The labor abuses in the garment industry have been gravely exacerbated during the COVID-19 pandemic. “In the midst of a pandemic, when California is asking the federal government to find its conscience so people can meet their basic needs, it makes no sense that the state continues to ignore rampant wage theft in the garment industry here,” said Courtney McKinney, Communications Director for Western Center on Law & Poverty. “California’s commitment to racial and economic justice is only rhetoric until and unless these workers, many of whom are essential, disproportionately women of color, and who continue to make face masks to curb the spread of COVID-19, are protected from exploitative and unethical labor practices by employers. It is unacceptable, and needs to be corrected immediately.”

Today’s event launches the second year of this policy campaign. GWPA garnered tremendous community and legislative support in 2020, previously under bill number SB 1399, including a favorable Senate floor vote and over 100 community, labor, and business supporters. Legislative leaders did not bring it to a final vote in the California Assembly, however, due to time constraints. Workers immediately put plans in motion to reintroduce the bill for the 2021 legislative session.

Underscoring her commitment to fighting for SB 62, Santa Puac states, “With this law I will have a salary that I have never had for 20 years and I would not have to worry about wage theft. Every garment worker is an expert in her or his profession, and it may seem simple, but each of us has certain skills that must be respected as in all other professions. We want to be respected equally.”
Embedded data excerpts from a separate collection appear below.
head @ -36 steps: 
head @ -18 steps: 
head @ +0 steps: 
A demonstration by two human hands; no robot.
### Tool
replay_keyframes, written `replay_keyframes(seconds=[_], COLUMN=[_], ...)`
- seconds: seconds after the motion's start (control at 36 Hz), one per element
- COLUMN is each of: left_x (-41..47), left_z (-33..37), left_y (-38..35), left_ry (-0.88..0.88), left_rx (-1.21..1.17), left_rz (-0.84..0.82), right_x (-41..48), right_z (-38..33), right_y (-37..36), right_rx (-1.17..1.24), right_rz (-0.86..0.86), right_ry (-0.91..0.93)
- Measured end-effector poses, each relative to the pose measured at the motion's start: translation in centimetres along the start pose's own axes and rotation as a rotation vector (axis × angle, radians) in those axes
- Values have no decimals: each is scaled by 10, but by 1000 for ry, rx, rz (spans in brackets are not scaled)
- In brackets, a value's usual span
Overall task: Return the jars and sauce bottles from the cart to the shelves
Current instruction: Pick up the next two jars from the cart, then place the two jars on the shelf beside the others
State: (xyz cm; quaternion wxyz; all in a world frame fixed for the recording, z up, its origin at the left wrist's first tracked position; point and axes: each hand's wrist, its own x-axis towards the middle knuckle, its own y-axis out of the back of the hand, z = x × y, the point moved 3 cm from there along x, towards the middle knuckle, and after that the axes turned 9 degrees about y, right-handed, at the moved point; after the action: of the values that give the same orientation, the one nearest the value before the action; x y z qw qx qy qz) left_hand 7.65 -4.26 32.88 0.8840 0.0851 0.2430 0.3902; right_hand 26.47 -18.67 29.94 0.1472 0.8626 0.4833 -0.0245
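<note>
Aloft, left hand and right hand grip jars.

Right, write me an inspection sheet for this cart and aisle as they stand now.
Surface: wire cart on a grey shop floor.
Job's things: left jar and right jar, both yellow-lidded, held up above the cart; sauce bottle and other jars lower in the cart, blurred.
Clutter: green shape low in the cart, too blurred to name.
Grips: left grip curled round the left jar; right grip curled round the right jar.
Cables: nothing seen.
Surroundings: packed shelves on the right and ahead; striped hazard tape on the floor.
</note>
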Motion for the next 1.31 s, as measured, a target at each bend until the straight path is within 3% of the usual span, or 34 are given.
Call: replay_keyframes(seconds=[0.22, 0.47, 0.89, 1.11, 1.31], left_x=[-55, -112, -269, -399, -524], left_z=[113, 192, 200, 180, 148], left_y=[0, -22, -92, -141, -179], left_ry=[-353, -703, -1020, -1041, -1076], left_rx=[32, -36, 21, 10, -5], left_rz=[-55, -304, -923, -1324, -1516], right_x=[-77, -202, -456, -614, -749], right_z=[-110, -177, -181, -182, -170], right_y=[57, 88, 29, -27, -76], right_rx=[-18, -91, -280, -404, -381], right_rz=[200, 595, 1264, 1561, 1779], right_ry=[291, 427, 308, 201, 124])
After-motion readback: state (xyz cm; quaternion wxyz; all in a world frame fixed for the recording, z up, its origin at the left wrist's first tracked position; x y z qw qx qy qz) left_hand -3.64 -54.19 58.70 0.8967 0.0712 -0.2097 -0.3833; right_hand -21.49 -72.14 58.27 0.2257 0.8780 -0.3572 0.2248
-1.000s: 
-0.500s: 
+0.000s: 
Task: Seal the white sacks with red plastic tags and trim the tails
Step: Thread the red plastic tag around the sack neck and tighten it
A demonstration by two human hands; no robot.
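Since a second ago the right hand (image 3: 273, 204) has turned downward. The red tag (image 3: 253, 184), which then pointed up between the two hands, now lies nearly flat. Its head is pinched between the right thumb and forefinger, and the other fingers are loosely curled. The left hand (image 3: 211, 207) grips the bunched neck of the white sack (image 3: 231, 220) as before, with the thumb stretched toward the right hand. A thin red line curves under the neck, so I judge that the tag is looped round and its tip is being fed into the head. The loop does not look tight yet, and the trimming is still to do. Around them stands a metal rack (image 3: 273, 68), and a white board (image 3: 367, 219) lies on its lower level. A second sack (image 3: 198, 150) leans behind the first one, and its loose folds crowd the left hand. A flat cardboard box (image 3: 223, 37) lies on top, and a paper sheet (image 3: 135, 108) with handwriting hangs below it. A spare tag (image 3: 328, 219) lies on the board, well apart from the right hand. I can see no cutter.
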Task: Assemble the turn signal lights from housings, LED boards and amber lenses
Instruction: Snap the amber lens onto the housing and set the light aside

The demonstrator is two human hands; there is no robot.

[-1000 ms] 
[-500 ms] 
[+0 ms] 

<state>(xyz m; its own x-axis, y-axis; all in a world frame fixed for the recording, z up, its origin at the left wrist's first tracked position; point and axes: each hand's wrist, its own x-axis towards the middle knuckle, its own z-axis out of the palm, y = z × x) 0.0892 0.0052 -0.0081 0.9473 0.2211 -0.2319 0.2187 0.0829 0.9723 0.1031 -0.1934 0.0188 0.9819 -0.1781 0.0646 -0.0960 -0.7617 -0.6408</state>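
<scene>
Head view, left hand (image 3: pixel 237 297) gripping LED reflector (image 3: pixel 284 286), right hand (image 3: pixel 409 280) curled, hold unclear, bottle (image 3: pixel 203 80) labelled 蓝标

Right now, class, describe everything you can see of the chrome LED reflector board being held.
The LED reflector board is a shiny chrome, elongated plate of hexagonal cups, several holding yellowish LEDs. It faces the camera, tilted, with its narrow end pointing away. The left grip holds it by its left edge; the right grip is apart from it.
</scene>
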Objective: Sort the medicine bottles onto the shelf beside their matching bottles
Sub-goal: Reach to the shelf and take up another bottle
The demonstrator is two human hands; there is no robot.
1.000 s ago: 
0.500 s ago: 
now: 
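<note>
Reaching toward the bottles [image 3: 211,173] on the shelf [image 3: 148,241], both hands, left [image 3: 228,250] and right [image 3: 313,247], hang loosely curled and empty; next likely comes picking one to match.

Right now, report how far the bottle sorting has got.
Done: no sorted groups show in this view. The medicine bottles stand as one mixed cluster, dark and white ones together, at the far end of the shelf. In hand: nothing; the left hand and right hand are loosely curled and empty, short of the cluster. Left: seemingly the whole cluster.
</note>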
The Garment Worker Center (GWC) simultaneously released a new report titled, “Labor Violations in the Los Angeles Garment Industry,” highlighting the extent of wage theft in the industry. The report features data from surveys of garment workers conducted in April and August of this year, as well as worker wage claims filed with the State Labor Commissioner’s office between 2014-2020. Most notably, the report reveals that out of 142 wage theft claims filed the average hourly wage for workers in the industry is $5.85 per hour. The report explains, “Some low-wage workers with wage theft claims filed as recently as 2019 are earning as little as $2.68 an hour through the piece rate system of pay.”

Brands such as Fashion Nova, Forever 21, Windsor, Charlotte Russe, Harley Davidson, Urban Outfitters, and Lulu’s are listed as “top violators” as they are the most commonly seen brands in the studied wage claims.